After Its Restoration Fail Inspired Comparisons to ‘Beast Jesus,’ This Statue of Saint George Has Been Triumphantly Un-Restored

The damage seems to have been undone, though the internet never forgets.

Image of Saint George after the restoration. Photo: Government of Navarra.

Spanish specialists have managed to fix a badly botched restoration that left a 500-year-old sculpture of Saint George looking like a cartoon character last year. It took three months and $37,000 to restore the statue to its former state.

The Church of San Miguel de Estella in the Spanish province of Navarre had hired a local company to restore the figure, a classical depiction of the Christian martyr on horseback clad in armor and fighting a dragon. But what was supposed to be a subtle intervention left the figure with garish pink skin, flat gray and red armor, and badly painted eyes.

Images of the restoration fail quickly went viral online.
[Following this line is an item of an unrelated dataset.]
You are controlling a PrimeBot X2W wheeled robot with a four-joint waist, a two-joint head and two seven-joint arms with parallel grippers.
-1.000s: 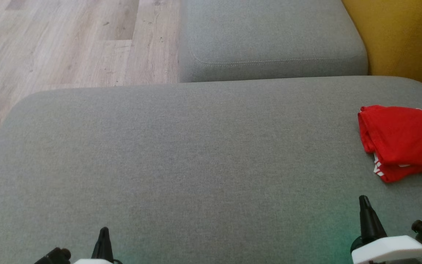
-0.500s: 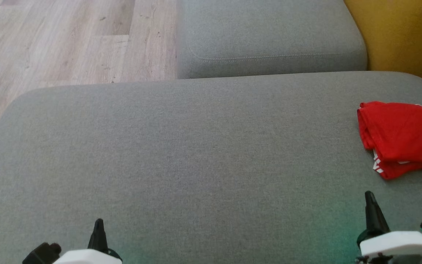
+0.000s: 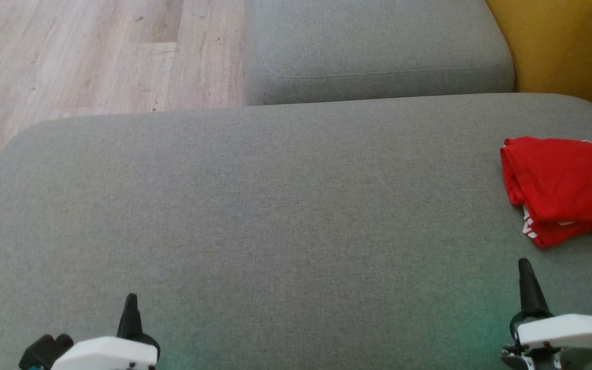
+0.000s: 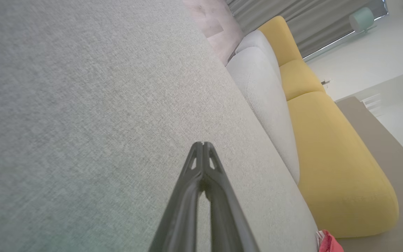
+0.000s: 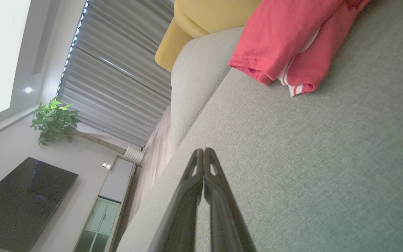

It was one in a strong of bad restorations that ricocheted around the web, from Ecce Homo, a comically oversimplified fresco that became known as “Beast Jesus” following an intervention by an amateur restorer, to a day-glo makeover given to a 15th-century religious shrine.

(In the case of Ecce Homo, the outlandishly bad paint job inspired an arts center, an opera, a documentary film, and countless Halloween costumes, bringing an unexpected influx of cash and tourists to its tiny Spanish town. But it appears cartoon Saint George didn’t have the same kind of pull.)

Before and after a misguided restoration on the statue of St. George at Navarre, Spain's Church of San Miguel de Estella. Photo via Twitter.

Before and after a misguided restoration on the statue of St. George at Navarre, Spain’s Church of San Miguel de Estella. Photo via Twitter.

The local Spanish government quickly stepped in after the unfortunate restoration of Saint George made headlines. Together with the church, the government had the sculpture moved to an archeological facility to begin work on a re-restoration. The church paid for the repairs.

There was concern that because the apparently amateur restorers had used incorrect paint, little of the 16th-century polychrome underneath would be retrievable. However, after painstaking work, specialists managed to uncover the original material. They studied existing photos and examined X-rays to both see and salvage the paint, in its Hispano-Flemish gothic style, under the new coat.

“It’s been a long process because we had to do preliminary tests and take samples to see how we could go about cleaning it and to determine which would be the best materials and methods,” Carlos Martínez Álava, head of the Navarre government’s historic heritage department, told the Guardian. “Today, the statue has the same colors it had before last year’s extremely unfortunate intervention. But we know that we’ve lost part of the original paint along the way.” Authorities are hoping to return the work to the church in the coming days.

The church and the company that mishandled the first restoration were each fined €6,000 ($6,840). The sculpture is cultural property of the province, so any alterations should have been cleared by authorities.